Summary

Zone becomes permanently stuck when an invalid encrypted deposit (decryption failure) is refunded to a sender who is TIP-403 blocked as a mint recipient.

Repro

1. Sender deposits an encrypted deposit with an invalid key (decryption will fail)
2. Sender's address is blocked by TIP-403 MintRecipient policy at the time the deposit hits the zone
3. Sequencer builds advanceTempo with DecryptionData.to = sender (refund path)
4. On-chain ZoneInbox.sol calls IZoneToken(token).mint(sender, amount)
5. ZoneTip20Token precompile's enforce_mint rejects the mint because sender is blocked
6. advanceTempo system tx reverts
7. Engine retries the same L1 block every 100ms forever — zone is locked

Root cause

The ZoneTip20Token precompile enforces TIP-403 on all mints, including deposit refunds from ZoneInbox.

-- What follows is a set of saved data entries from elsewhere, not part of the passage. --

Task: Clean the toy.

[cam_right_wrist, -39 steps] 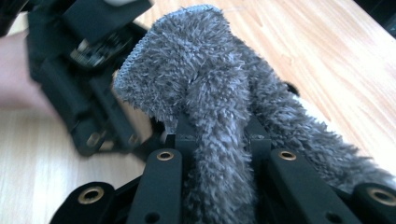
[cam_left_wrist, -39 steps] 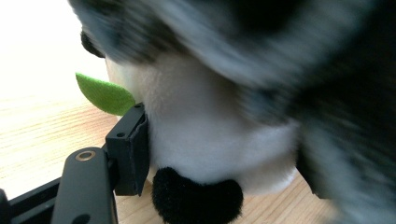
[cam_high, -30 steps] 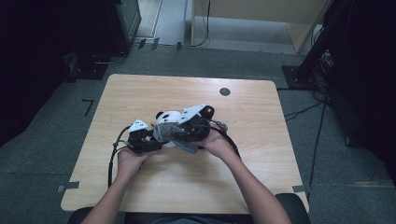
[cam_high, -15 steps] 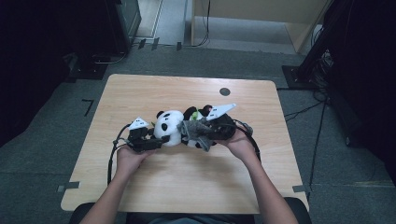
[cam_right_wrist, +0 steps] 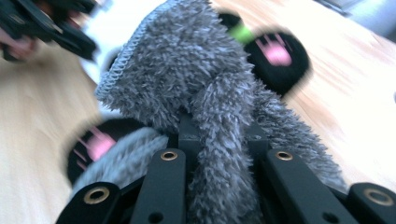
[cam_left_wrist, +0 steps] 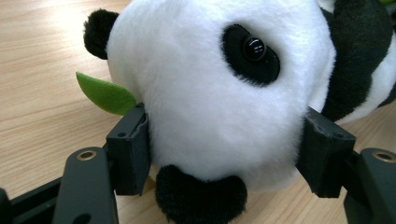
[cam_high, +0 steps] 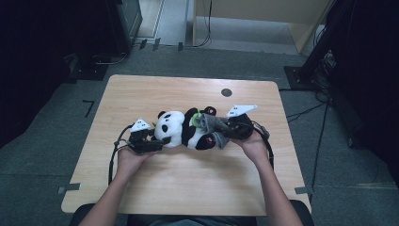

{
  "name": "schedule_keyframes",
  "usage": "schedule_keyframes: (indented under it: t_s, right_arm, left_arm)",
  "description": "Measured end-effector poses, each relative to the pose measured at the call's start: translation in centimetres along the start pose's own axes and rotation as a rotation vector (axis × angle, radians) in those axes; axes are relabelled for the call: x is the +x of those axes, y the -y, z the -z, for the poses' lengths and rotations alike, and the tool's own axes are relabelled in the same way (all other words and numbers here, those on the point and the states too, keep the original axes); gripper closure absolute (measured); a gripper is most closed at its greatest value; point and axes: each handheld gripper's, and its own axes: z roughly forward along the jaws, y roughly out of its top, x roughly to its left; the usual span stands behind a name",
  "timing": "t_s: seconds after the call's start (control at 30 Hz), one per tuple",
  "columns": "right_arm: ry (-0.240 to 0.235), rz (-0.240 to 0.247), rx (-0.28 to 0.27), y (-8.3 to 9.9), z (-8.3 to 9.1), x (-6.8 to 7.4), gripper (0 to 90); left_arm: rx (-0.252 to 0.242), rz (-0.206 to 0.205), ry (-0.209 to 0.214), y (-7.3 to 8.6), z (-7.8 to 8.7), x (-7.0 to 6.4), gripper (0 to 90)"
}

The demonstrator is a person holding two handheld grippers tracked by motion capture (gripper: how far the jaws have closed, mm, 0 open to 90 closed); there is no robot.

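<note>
My left gripper [cam_high: 157,142] squeezes the toy panda [cam_high: 181,129] by its head, and my right gripper [cam_high: 225,131] pinches a fuzzy grey cloth [cam_right_wrist: 205,112] on the table [cam_high: 188,183].

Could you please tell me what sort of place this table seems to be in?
Probably a lab or recording room: a bare wooden table on grey carpet, cables across the floor, dark equipment stands around.

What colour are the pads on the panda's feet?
Pink, on black paws; best seen in the right gripper view.

Black-and-white plush panda [cam_high: 181,129] with pink paw pads, green felt leaf [cam_left_wrist: 105,93], grey fuzzy cloth [cam_right_wrist: 187,88], pale wood table [cam_high: 188,183]
</note>
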Motion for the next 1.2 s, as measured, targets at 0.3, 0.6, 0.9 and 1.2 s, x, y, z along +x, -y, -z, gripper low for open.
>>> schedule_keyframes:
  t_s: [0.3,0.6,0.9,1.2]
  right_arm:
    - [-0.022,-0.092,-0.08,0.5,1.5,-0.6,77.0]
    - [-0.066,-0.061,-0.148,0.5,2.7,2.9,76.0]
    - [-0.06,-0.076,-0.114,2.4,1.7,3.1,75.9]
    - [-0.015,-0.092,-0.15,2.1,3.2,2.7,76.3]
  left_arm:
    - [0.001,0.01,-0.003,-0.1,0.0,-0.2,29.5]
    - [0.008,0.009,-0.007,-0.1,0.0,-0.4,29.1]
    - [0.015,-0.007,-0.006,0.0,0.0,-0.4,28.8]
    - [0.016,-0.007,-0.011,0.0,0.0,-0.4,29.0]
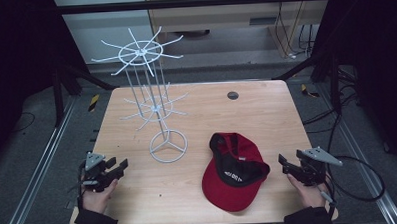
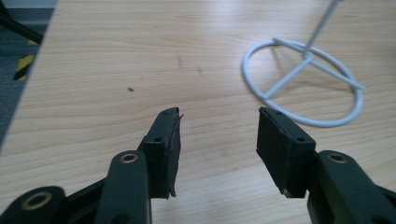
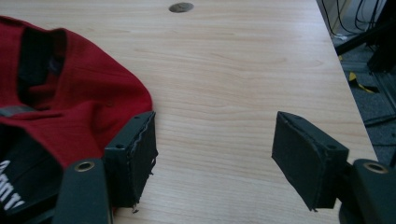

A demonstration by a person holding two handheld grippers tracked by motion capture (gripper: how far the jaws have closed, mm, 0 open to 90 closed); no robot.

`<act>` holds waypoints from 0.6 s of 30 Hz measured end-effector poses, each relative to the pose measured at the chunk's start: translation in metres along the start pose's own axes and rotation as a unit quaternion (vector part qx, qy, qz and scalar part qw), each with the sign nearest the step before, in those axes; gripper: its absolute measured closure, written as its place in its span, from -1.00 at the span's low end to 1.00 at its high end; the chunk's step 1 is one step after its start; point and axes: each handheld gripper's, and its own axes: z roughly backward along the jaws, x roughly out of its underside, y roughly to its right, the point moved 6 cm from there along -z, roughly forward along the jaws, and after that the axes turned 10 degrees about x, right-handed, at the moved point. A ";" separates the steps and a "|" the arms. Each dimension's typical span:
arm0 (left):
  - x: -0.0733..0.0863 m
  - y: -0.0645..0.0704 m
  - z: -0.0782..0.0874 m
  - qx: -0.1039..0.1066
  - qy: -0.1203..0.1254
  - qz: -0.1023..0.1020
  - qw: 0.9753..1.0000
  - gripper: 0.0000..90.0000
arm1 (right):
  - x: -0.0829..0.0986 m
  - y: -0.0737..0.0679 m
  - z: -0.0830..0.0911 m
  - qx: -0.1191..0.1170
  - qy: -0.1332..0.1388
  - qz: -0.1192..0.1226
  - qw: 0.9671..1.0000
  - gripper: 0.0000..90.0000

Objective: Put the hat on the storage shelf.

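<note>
Behind one right gripper [image 3: 215, 156] finger, red cap [image 3: 84, 107] partly hidden.

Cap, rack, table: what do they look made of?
Cap: red woven fabric, matte, with a fine ribbed weave visible in the right gripper view; black lining.
Rack: thin wire, probably metal, with a smooth white coating.
Table: light wood grain, smooth; could be laminate or veneer.
</note>
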 end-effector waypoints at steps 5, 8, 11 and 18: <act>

When the refund target (the original sender) is TIP-403 blocked, the mint reverts and the deposit can never be processed, blocking all subsequent deposits and zone progress.

The sequencer only checks TIP-403 for the decrypted recipient (l1.rs:1199-1206), not the sender fallback. The on-chain contract unconditionally mints to ed.sender on failure (ZoneInbox.sol:277).

Expected / Actual

• Expected: Failed encrypted deposits always refund to sender; zone continues processing
• Actual: Zone locks up permanently if sender is TIP-403 blocked

Impact

Critical — any TIP-403 blocked address can permanently lock a zone by submitting an invalid encrypted deposit.